PROBLEM DETAILS – Would you please transcribe, exactly as written, the lines of the entries below starting at the one that holds "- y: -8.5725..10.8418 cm" and ending at the one that holds "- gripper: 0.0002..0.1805", both included?

┏━━

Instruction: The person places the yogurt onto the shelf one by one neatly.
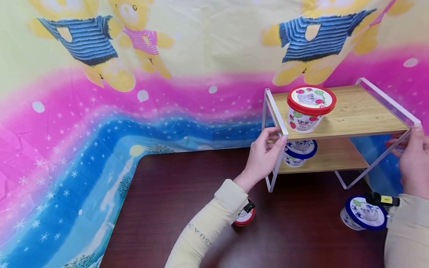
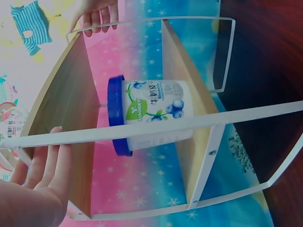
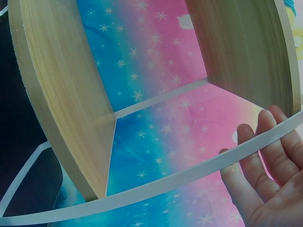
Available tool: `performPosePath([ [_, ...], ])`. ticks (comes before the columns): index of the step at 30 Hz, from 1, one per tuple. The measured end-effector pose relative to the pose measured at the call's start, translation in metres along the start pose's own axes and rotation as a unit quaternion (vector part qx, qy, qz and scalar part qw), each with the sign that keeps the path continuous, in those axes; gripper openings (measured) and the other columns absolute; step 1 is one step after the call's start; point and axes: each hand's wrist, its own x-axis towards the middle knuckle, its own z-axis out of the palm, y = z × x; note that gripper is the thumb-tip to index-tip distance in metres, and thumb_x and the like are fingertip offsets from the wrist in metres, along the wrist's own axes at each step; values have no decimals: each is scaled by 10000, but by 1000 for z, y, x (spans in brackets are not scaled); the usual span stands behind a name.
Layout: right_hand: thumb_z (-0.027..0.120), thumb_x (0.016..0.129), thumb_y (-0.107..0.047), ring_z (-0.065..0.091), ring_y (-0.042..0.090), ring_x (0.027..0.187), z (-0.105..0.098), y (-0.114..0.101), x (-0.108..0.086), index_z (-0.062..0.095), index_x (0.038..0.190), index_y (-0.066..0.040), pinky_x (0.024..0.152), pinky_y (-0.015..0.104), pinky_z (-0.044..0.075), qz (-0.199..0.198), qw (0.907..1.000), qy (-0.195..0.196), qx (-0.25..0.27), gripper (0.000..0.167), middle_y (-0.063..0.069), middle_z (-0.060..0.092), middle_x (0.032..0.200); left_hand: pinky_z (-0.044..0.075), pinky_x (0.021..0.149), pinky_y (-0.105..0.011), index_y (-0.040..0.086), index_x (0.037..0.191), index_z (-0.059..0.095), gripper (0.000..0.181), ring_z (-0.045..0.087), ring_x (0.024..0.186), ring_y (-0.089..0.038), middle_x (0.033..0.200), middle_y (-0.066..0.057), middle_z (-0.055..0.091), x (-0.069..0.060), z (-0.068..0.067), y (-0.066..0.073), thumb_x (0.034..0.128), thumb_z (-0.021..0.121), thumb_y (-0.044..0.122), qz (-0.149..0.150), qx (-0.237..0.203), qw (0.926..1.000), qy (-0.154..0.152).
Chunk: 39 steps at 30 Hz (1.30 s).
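A two-tier shelf rack (image 1: 355, 111) with wooden boards and white metal frames is at the right in the head view. My left hand (image 1: 263, 156) grips its left frame at the front top corner. At the opposite front corner, my right hand (image 1: 415, 160) holds the right frame, thumb in front and fingers behind; the right wrist view shows those fingers (image 3: 272, 163) curled along the white bar. On the upper board, near the left end, stands a red-lidded tub (image 1: 304, 122) with strawberry print. Below it, a blue-lidded blueberry tub (image 2: 158, 101) stands on the lower board.
Another blue-lidded tub (image 1: 363, 213) is on the dark wooden table (image 1: 161, 201), front right, partly behind my right wrist. A red-lidded tub (image 1: 244, 219) is mostly hidden by my left sleeve. A bear-print cloth (image 1: 187, 89) hangs behind the table.
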Motion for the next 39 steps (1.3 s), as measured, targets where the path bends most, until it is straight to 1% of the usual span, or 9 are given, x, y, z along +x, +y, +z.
performPosePath([
  [3,406,926,-709,545,-107,899,0,-1,-1,604,1304,-404,1164,298,241,33,10000,5,-38,524,-237,590,1033,559,803,-213,81,1279,602,285,692,888,-31,1090,-44,687,4,-2,1,1058,586,260,30,81,9999,-78],
  [7,405,927,-711,544,-103,906,0,-2,-2,598,1308,-413,1178,308,201,68,10000,-46,-24,521,-237,590,1042,597,741,-287,73,1220,637,258,710,815,-57,1017,-20,684,9,-6,2,1046,609,262,-36,-21,9999,-123],
  [10,401,927,-713,543,-102,914,0,-3,-2,591,1324,-413,1180,313,194,52,10000,-68,-38,533,-237,589,1048,610,715,-342,69,1202,645,253,712,793,-64,1020,-20,699,12,-8,2,1042,617,263,-99,-115,9997,-187],
  [15,388,935,-711,538,-105,923,0,-4,-2,584,1324,-420,1176,316,206,21,9999,-18,-114,524,-247,585,1043,600,711,-291,65,1158,667,249,699,796,-47,1009,-23,729,15,-7,2,1048,605,279,-11,30,9995,-301],
  [18,399,927,-715,539,-103,923,1,-3,-1,591,1311,-419,1175,309,213,46,10000,-10,-75,521,-244,587,1042,585,706,-238,67,1117,699,243,693,798,-38,978,-17,729,15,-7,3,1048,602,279,62,165,9994,-292],
  [21,417,908,-721,542,-102,917,1,-3,-1,594,1329,-403,1170,300,228,65,10000,-20,13,556,-236,589,1047,581,713,-229,74,1090,727,246,689,813,-29,972,-4,731,14,-7,4,1048,602,282,43,221,9993,-294],
  [29,415,917,-712,545,-103,913,1,-1,1,572,1378,-388,1160,286,245,-3,10000,-65,31,586,-234,582,1053,606,731,-321,73,1099,738,263,698,826,-62,1000,-66,730,14,-9,5,1049,599,291,-51,78,9990,-434],
  [35,409,932,-699,549,-101,904,0,-1,1,547,1394,-391,1153,278,255,-80,10000,-54,8,572,-235,569,1063,606,712,-322,78,1088,743,248,691,791,-49,967,-12,727,14,-8,2,1036,624,290,-140,-8,9989,-451],
  [39,414,921,-708,550,-97,911,1,-1,1,568,1384,-384,1155,279,254,-48,10000,-76,32,585,-230,578,1062,606,700,-334,81,1070,744,234,690,778,-63,963,-28,732,14,-8,1,1027,640,287,-165,20,9990,-408],
])
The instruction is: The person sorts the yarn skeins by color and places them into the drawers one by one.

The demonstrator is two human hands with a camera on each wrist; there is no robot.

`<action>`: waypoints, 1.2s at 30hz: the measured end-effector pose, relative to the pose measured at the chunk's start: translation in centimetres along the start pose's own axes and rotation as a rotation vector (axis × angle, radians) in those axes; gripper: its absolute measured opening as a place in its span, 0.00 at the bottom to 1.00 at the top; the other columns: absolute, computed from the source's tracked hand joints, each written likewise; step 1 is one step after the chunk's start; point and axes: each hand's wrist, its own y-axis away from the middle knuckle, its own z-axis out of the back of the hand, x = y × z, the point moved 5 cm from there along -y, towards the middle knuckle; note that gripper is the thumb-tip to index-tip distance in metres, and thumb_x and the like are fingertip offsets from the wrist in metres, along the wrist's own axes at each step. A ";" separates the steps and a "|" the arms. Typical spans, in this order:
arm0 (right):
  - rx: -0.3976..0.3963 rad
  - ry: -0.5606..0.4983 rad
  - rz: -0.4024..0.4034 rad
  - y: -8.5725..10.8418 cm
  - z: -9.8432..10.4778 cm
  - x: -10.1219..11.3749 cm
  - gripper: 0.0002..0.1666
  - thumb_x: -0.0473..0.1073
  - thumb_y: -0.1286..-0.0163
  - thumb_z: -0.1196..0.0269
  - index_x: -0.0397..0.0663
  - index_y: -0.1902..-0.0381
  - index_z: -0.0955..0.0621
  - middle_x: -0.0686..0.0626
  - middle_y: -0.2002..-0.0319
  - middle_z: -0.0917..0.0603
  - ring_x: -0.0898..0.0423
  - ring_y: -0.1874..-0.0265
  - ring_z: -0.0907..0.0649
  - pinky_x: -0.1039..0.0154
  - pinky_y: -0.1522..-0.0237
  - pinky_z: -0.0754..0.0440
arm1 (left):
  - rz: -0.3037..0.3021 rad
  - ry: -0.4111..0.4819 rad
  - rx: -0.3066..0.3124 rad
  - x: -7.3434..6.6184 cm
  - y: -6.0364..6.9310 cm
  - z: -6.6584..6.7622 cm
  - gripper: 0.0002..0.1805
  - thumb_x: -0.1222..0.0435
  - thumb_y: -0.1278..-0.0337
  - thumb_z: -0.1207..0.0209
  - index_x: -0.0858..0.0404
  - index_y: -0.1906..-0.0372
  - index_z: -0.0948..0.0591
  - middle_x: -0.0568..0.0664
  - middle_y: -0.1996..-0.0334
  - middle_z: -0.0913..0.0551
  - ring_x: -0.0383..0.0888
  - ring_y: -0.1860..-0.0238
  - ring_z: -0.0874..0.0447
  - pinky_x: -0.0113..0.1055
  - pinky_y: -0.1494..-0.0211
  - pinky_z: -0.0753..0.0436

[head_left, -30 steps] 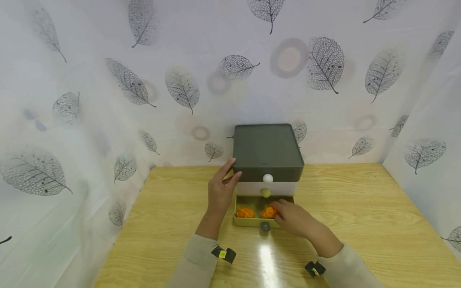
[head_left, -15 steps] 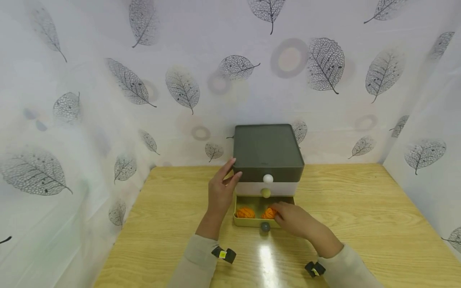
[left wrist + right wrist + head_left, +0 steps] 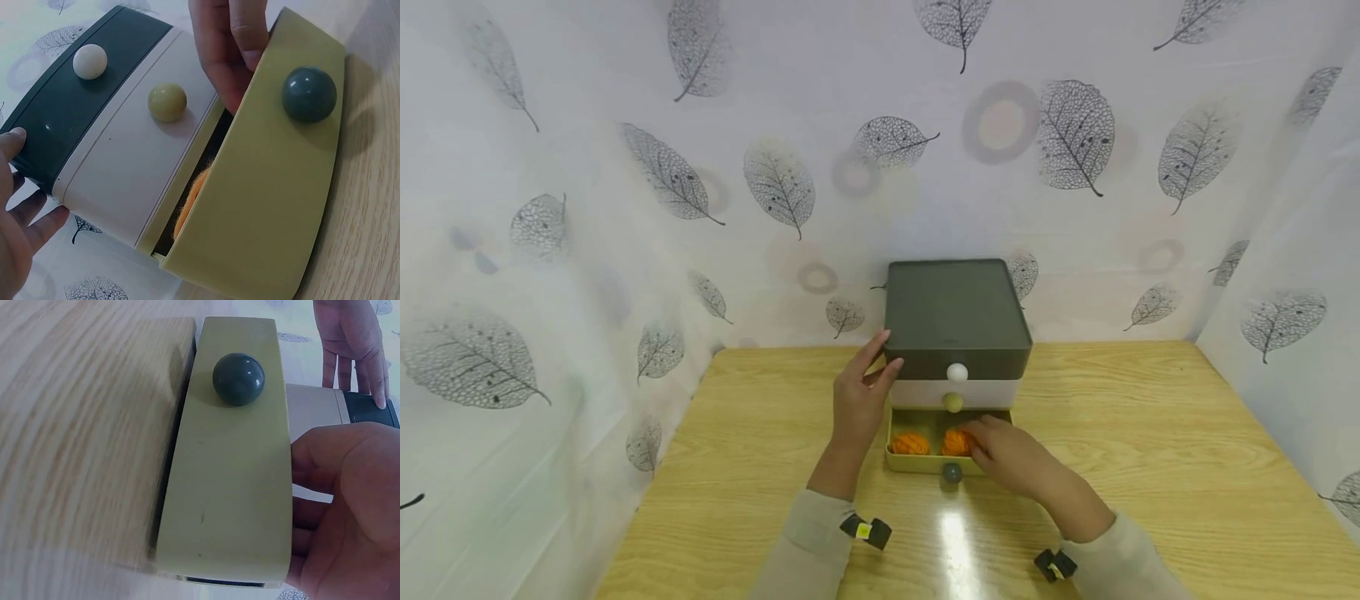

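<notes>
A small chest of drawers (image 3: 957,304) has dark green, white and yellow-green tiers. Its bottom yellow-green drawer (image 3: 269,175) is pulled out. Two orange yarn bundles lie inside: one yarn bundle (image 3: 910,443) at the left, another yarn bundle (image 3: 955,442) towards the right. My right hand (image 3: 1011,454) reaches into the drawer and pinches the right bundle; its fingertips are hidden behind the drawer front in the right wrist view. My left hand (image 3: 859,400) steadies the chest's left side, with the thumb (image 3: 14,140) on the dark green front and straight fingers along the side.
Round knobs stick out from the fronts: a white knob (image 3: 957,372), a yellow-green knob (image 3: 953,402) and a dark grey knob (image 3: 952,473). The chest stands on a wooden table (image 3: 760,433), before a leaf-patterned curtain (image 3: 820,75).
The right yarn bundle has shifted slightly left and altered its shape under my right fingers. My left hand stays in place on the chest.
</notes>
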 end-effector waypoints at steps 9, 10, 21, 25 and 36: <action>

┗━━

EXERCISE ANSWER –
  - y: -8.5725..10.8418 cm
  - z: -9.8432..10.4778 cm
  - x: -10.1219..11.3749 cm
  - gripper: 0.0002..0.1666
  - thumb_x: -0.0473..0.1073
  - thumb_y: -0.1286..-0.0163
  - thumb_z: -0.1196..0.0269
  - index_x: -0.0397..0.0663
  - index_y: -0.1902..-0.0381
  - index_z: -0.0955..0.0621
  - middle_x: -0.0686..0.0626
  - middle_y: -0.2002..-0.0319
  - middle_z: -0.0917..0.0603
  - ring_x: -0.0898..0.0423
  - ring_y: -0.1874..-0.0265
  - ring_z: -0.0907..0.0649
  - pinky_x: -0.1039..0.0154
  - pinky_y: -0.1522..-0.0237
  - pinky_z: -0.0754..0.0440
arm1 (left):
  - rz: -0.3037..0.3021 rad
  - ry: -0.4111..0.4819 rad
  - rx: -0.3066..0.3124 rad
  - x: -7.3434..6.6184 cm
  - y: -6.0364..6.9310 cm
  - z: -6.6584..6.7622 cm
  - gripper: 0.0002..0.1805

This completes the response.